• [REQUIRED WORK]:
With the pictures removed, write out the full listing below exactly.
### SOURCE DATA ###
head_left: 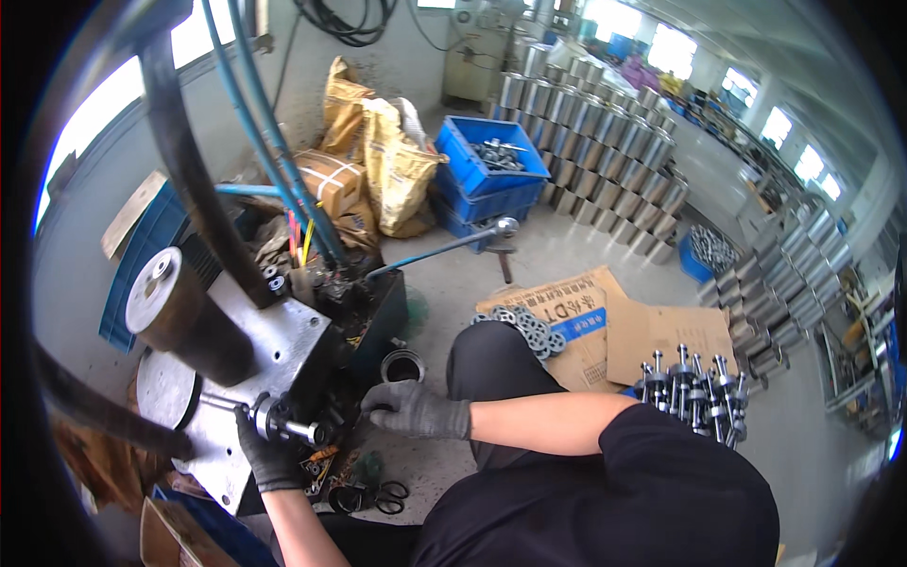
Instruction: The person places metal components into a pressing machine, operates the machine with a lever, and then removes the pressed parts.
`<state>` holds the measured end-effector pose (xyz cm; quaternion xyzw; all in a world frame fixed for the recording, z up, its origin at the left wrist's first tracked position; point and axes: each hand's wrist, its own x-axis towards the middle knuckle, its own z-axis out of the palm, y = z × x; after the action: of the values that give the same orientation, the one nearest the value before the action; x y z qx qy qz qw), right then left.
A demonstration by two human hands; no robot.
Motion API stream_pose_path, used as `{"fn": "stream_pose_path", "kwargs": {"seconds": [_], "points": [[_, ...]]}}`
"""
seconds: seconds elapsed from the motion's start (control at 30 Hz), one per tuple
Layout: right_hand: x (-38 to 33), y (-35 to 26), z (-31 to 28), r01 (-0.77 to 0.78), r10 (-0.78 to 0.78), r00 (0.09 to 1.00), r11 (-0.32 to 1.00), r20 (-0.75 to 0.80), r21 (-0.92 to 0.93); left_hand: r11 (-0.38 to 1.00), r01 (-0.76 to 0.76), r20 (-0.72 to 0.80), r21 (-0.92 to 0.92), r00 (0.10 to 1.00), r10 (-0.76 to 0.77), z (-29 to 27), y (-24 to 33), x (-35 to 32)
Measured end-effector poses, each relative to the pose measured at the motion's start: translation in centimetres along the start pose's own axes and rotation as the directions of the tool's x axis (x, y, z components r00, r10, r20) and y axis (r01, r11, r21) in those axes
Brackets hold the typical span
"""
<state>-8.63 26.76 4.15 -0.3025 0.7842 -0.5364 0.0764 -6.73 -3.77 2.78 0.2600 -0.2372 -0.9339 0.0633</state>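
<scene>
Gloved left hand (267,452) grips the bolt assembly (283,427) at the press (255,354), while the curled, seemingly empty right hand (413,409) steadies alongside; seating likely needs alignment.

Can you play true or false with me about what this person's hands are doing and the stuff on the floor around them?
1. Both hands wear dark gloves. True: the left hand and the right hand are both gloved.
2. The left hand holds a banana. False: it grips a metal shaft part at the grey machine.
3. The blue crate has metal parts in it. True.
4. The scissors are in the right hand. False: they lie on the floor below the hands.
5. The metal rings lie on flattened cardboard. True.
6. The lever with the blue handle is being pulled by a hand. False: no hand touches it.
</scene>
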Motion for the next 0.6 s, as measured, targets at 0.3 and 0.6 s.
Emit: {"fn": "stream_pose_path", "kwargs": {"seconds": [0.3,0.6], "points": [[0.1,6.5,5.7,-0.398,0.304,0.906,0.847,0.294,0.353,0.954,0.077,0.239,0.289,0.959,-0.15,1.7,-7.9,-6.4],[-1.7,1.7,3.3,-0.442,0.282,0.886,0.277,0.367,0.853,0.366,-0.52,0.476,0.772,0.854,0.208,-0.8,-12.5,-7.1]]}}
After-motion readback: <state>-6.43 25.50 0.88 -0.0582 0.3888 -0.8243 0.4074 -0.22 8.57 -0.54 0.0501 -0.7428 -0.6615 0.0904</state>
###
• [WRITTEN SOLUTION]:
head_left: 
Instruction: The person places metal components into a pressing machine, operates the machine with a lever, and then removes the pressed parts.
`<state>` holds the measured end-effector pose (xyz cm; quaternion xyzw; all in a world frame fixed for the recording, z up, its origin at the left wrist's first tracked position; point and axes: each hand's wrist, its own x-axis towards the middle knuckle, its own z-axis out of the palm, y = z × x; after the action: of the values that give the same orientation, the one nearest the value before the action; x y z qx qy qz qw), right then left.
A demonstration by two human hands; no robot.
Motion API stream_pose_path, used as `{"fn": "stream_pose_path", "kwargs": {"seconds": [_], "points": [[_, ...]]}}`
"""
seconds: seconds elapsed from the motion's start (control at 30 Hz), one per tuple
Layout: right_hand: x (-38 to 33), y (-35 to 26), z (-31 to 28), r01 (-0.77 to 0.78), r10 (-0.78 to 0.78), r00 (0.09 to 1.00), r11 (-0.32 to 1.00), r20 (-0.75 to 0.80), r21 (-0.92 to 0.93); left_hand: r11 (-0.38 to 1.00), r01 (-0.76 to 0.76), r20 (-0.72 to 0.80), r21 (-0.92 to 0.92), r00 (0.10 to 1.00), r10 (-0.76 to 0.77), z (-29 to 27), y (-24 to 33), x (-35 to 32)
Measured end-effector poses, each relative to the pose measured at the motion's start: translation in centimetres along the start pose's own axes and rotation as the directions of the tool's x axis (x, y, z components r00, r10, r20) and y axis (r01, r11, r21) in those axes
Brackets hold the typical span
"""
<state>-8.63 26.76 4.15 -0.3025 0.7842 -0.5364 0.0764 -6.73 -3.77 2.78 0.2600 -0.2372 -0.9339 0.0633</state>
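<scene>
Gloved left hand (267,452) grips the bolt assembly (283,427) at the press (255,354), while the curled, seemingly empty right hand (413,409) steadies alongside; seating likely needs alignment.

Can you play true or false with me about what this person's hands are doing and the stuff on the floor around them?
1. Both hands wear dark gloves. True: the left hand and the right hand are both gloved.
2. The left hand holds a banana. False: it grips a metal shaft part at the grey machine.
3. The blue crate has metal parts in it. True.
4. The scissors are in the right hand. False: they lie on the floor below the hands.
5. The metal rings lie on flattened cardboard. True.
6. The lever with the blue handle is being pulled by a hand. False: no hand touches it.
</scene>
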Motion for the next 0.6 s, as measured, targets at 0.3 and 0.6 s.
Emit: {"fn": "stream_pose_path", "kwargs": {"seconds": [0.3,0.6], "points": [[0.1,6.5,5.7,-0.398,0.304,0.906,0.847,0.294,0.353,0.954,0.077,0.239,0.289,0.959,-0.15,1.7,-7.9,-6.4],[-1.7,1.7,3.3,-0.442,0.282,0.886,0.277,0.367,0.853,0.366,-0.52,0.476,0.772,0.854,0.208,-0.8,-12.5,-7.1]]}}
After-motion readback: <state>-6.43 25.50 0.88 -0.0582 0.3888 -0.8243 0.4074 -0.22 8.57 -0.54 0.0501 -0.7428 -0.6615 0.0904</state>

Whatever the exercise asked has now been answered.